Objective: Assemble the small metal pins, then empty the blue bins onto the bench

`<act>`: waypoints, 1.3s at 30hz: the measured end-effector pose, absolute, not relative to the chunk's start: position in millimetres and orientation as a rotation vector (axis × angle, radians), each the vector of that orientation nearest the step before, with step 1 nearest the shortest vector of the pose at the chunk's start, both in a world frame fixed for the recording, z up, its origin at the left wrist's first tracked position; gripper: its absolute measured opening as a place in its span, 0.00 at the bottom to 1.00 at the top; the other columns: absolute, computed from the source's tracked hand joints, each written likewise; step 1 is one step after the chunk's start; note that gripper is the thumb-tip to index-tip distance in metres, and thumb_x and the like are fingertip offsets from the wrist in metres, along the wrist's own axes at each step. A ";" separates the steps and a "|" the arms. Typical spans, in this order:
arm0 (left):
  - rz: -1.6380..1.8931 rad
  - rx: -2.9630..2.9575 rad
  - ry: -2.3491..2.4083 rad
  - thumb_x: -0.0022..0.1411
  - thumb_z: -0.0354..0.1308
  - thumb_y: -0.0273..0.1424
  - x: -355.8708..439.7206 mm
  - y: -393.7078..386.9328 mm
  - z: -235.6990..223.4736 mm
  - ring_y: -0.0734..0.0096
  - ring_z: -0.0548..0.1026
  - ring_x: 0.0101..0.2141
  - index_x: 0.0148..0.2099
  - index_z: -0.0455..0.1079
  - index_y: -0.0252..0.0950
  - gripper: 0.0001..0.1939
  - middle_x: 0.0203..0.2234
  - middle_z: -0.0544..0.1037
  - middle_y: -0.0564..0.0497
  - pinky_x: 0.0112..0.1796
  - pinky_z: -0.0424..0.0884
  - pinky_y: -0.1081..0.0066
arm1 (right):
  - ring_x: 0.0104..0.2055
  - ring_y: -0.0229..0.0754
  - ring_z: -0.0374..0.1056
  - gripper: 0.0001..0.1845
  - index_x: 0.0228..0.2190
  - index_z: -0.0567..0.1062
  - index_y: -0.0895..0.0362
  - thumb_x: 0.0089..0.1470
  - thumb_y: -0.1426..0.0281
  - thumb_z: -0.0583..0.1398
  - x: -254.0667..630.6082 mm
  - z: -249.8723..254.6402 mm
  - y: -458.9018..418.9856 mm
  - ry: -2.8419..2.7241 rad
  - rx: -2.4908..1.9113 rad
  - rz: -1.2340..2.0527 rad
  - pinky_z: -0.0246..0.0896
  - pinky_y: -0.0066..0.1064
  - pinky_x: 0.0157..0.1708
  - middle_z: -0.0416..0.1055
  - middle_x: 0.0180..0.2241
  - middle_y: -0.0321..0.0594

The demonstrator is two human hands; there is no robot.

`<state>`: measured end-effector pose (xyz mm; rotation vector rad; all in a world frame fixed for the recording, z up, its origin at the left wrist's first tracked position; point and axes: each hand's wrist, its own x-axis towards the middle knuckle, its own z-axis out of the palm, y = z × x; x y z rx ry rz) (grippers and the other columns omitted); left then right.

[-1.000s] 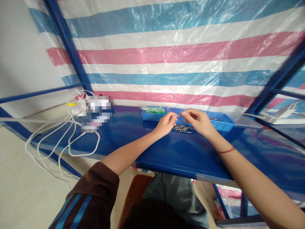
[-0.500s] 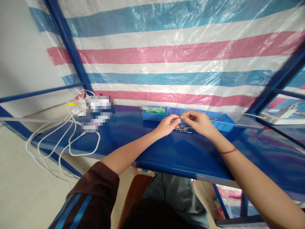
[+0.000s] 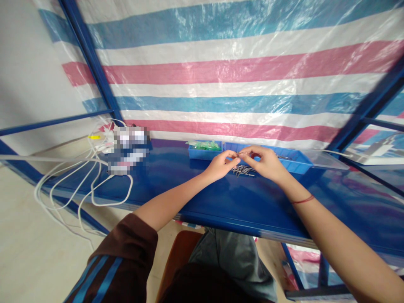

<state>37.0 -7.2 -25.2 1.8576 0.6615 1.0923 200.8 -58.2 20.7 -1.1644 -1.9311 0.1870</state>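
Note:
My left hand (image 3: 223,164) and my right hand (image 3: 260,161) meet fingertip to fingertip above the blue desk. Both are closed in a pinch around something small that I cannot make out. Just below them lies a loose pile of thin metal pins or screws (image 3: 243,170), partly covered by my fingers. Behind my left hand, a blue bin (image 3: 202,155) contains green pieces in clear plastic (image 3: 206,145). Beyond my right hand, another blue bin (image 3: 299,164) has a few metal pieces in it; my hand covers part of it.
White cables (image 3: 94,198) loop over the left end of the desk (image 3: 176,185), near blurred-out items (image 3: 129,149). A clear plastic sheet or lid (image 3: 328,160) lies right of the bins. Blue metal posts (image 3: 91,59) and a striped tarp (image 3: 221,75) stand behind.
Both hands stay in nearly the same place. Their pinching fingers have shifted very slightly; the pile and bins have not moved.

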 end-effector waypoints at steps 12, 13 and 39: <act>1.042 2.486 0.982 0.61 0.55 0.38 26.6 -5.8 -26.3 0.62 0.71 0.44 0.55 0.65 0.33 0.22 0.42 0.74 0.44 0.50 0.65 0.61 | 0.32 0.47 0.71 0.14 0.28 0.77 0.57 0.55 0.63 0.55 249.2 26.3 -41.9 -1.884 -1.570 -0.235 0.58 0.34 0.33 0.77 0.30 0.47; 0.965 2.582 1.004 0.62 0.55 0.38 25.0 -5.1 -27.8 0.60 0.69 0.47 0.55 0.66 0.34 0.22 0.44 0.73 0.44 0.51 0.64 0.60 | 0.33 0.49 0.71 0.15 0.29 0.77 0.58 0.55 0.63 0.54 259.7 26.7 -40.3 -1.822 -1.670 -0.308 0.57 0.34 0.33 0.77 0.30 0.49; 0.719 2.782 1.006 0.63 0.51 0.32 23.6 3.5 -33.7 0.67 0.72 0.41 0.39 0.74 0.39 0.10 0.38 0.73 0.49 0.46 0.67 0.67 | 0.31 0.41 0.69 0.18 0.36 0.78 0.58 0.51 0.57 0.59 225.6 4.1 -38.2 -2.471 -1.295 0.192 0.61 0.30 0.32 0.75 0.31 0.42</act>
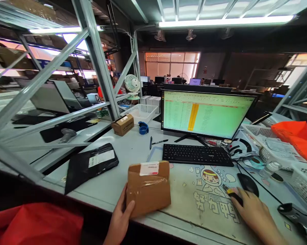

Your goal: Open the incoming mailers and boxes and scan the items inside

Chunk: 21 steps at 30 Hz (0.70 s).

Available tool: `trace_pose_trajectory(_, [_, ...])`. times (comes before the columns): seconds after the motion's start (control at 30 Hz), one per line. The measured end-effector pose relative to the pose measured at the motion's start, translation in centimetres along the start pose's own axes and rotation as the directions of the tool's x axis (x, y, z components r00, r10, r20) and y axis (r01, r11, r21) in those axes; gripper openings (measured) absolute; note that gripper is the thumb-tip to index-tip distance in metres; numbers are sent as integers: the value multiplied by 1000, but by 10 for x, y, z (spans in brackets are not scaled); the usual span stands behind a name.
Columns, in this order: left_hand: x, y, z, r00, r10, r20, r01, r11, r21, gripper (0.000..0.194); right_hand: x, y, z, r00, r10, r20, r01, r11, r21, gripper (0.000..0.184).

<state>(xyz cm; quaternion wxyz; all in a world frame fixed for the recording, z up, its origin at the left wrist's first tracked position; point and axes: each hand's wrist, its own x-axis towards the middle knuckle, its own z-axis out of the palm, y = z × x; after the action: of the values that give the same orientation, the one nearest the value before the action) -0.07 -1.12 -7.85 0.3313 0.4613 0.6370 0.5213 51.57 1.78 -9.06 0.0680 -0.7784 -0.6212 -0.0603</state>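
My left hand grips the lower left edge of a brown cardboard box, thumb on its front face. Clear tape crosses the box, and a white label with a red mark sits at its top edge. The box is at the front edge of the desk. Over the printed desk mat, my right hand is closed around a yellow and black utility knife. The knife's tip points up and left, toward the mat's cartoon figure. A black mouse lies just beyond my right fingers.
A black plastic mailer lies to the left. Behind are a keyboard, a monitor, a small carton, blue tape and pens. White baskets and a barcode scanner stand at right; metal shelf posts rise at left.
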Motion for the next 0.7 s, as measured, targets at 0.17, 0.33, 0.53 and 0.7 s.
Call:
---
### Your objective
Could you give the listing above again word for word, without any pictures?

### Answer below
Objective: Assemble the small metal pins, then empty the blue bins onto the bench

`<act>`: waypoints, 1.3s at 30hz: the measured end-effector pose, absolute, not relative to the chunk's start: position in millimetres and orientation as a rotation vector (axis × angle, radians), each the vector of that orientation nearest the step before, with step 1 nearest the shortest vector of the pose at the chunk's start, both in a world frame fixed for the recording, z up, its origin at the left wrist's first tracked position; gripper: its absolute measured opening as a place in its span, 0.00 at the bottom to 1.00 at the top; the other columns: absolute, computed from the source's tracked hand joints, each written likewise; step 1 is one step after the chunk's start; note that gripper is the thumb-tip to index-tip distance in metres, and thumb_x and the like are fingertip offsets from the wrist in metres, along the wrist's own axes at each step. A ";" separates the steps and a "|" the arms. Typical spans, in this order:
arm0 (left):
  - rz: -1.6380..1.8931 rad
  - rx: -2.9630..2.9575 rad
  - ry: -2.3491..2.4083 rad
  - thumb_x: -0.0022..0.1411
  - thumb_z: -0.0354..0.1308
  - thumb_y: -0.0273..0.1424
  - x: -355.8708..439.7206 mm
  - y: -393.7078..386.9328 mm
  - z: -235.6990..223.4736 mm
  - ring_y: -0.0734..0.0096
  - ring_z: -0.0548..0.1026
  - ring_x: 0.0101..0.2141
  - index_x: 0.0148..0.2099
  - index_z: -0.0455..0.1079
  - index_y: -0.0252..0.0950
  - gripper: 0.0001..0.1939
  - middle_x: 0.0203..0.2234
  - middle_z: -0.0544..0.1037
  - middle_y: -0.0564..0.0497
  - pinky_x: 0.0112..0.1796
  - pinky_z: -0.0424..0.0884
  - pinky_y: -0.1081..0.0066
arm1 (right):
  - ring_x: 0.0104..0.2055
  - ring_y: -0.0229..0.0754
  - ring_z: -0.0374..0.1056
  - gripper: 0.0001..0.1845
  - index_x: 0.0228..0.2190
  - index_z: -0.0567..0.1062
  - index_y: -0.0895..0.0362
  - thumb_x: 0.0089..0.1470
  - thumb_y: -0.1426..0.0281
  - thumb_z: -0.0583..0.1398
  - x: -254.0667..630.6082 mm
  - z: -249.8723..254.6402 mm
  - y: -458.9018..418.9856 mm
  - ry: -2.8419..2.7241 rad
  - rx: -2.4908..1.9113 rad
  - rz: -1.2340..2.0527 rad
  - pinky_z: -0.0246..0.0896
  - pinky_y: -0.0066..0.1064
  - pinky_x: 0.0157..0.1708
  - middle_z: -0.0416..0.1055
  - middle_x: 0.0180..0.2241
  - middle_y: -0.0321..0.0594

The demonstrator is two human hands; there is no robot.

`<state>`: measured end-effector pose (xyz mm; rotation vector rad; all in a world frame fixed for the recording, z up, its origin at the left wrist's first tracked position; point and axes: each hand's wrist, its own x-axis towards the middle knuckle, its own z-axis out of the palm, y = z × x; x y z rx ry rz) (grippers and the other columns omitted); left then right.

[-1.000s] 
[-0.500s] 
[+0.000s] 

<state>37.0 -7.2 -25.2 1.8576 0.6615 1.0923 200.8 -58.2 20.7 -1.1644 -1.9311 0.1870</state>
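Note:
My left hand (image 3: 223,164) and my right hand (image 3: 260,161) meet fingertip to fingertip above the blue desk. Both are closed in a pinch around something small that I cannot make out. Just below them lies a loose pile of thin metal pins or screws (image 3: 243,170), partly covered by my fingers. Behind my left hand, a blue bin (image 3: 202,155) contains green pieces in clear plastic (image 3: 206,145). Beyond my right hand, another blue bin (image 3: 299,164) has a few metal pieces in it; my hand covers part of it.
White cables (image 3: 94,198) loop over the left end of the desk (image 3: 176,185), near blurred-out items (image 3: 129,149). A clear plastic sheet or lid (image 3: 328,160) lies right of the bins. Blue metal posts (image 3: 91,59) and a striped tarp (image 3: 221,75) stand behind.
Both hands stay in nearly the same place. Their pinching fingers have shifted very slightly; the pile and bins have not moved.
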
 end-effector waypoints at steps 12, 13 and 39: <act>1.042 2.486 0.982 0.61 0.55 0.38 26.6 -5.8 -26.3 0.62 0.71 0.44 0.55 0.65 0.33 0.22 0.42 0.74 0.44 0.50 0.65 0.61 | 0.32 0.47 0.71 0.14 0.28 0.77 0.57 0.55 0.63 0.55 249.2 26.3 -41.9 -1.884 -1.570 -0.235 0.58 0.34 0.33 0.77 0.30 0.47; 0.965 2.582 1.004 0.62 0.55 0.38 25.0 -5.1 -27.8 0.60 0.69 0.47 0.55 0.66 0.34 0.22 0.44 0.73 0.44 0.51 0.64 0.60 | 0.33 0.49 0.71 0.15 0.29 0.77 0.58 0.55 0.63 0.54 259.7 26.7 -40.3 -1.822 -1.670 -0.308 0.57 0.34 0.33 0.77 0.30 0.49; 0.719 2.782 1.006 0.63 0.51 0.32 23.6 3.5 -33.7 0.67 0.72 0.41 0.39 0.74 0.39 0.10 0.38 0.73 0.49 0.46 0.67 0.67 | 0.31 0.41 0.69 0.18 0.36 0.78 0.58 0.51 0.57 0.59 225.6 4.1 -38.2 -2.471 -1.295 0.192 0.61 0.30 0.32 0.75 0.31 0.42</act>

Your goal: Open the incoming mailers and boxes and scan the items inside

Chunk: 21 steps at 30 Hz (0.70 s).

Available tool: `trace_pose_trajectory(_, [_, ...])`. times (comes before the columns): seconds after the motion's start (control at 30 Hz), one per line. The measured end-effector pose relative to the pose measured at the motion's start, translation in centimetres along the start pose's own axes and rotation as the directions of the tool's x axis (x, y, z components r00, r10, r20) and y axis (r01, r11, r21) in those axes; gripper openings (measured) absolute; note that gripper is the thumb-tip to index-tip distance in metres; numbers are sent as integers: the value multiplied by 1000, but by 10 for x, y, z (spans in brackets are not scaled); the usual span stands behind a name.
Columns, in this order: left_hand: x, y, z, r00, r10, r20, r01, r11, r21, gripper (0.000..0.194); right_hand: x, y, z, r00, r10, r20, r01, r11, r21, gripper (0.000..0.184).

<state>(xyz cm; quaternion wxyz; all in a world frame fixed for the recording, z up, its origin at the left wrist's first tracked position; point and axes: each hand's wrist, its own x-axis towards the middle knuckle, its own z-axis out of the palm, y = z × x; after the action: of the values that give the same orientation, the one nearest the value before the action) -0.07 -1.12 -7.85 0.3313 0.4613 0.6370 0.5213 51.57 1.78 -9.06 0.0680 -0.7784 -0.6212 -0.0603</state>
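My left hand grips the lower left edge of a brown cardboard box, thumb on its front face. Clear tape crosses the box, and a white label with a red mark sits at its top edge. The box is at the front edge of the desk. Over the printed desk mat, my right hand is closed around a yellow and black utility knife. The knife's tip points up and left, toward the mat's cartoon figure. A black mouse lies just beyond my right fingers.
A black plastic mailer lies to the left. Behind are a keyboard, a monitor, a small carton, blue tape and pens. White baskets and a barcode scanner stand at right; metal shelf posts rise at left.
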Motion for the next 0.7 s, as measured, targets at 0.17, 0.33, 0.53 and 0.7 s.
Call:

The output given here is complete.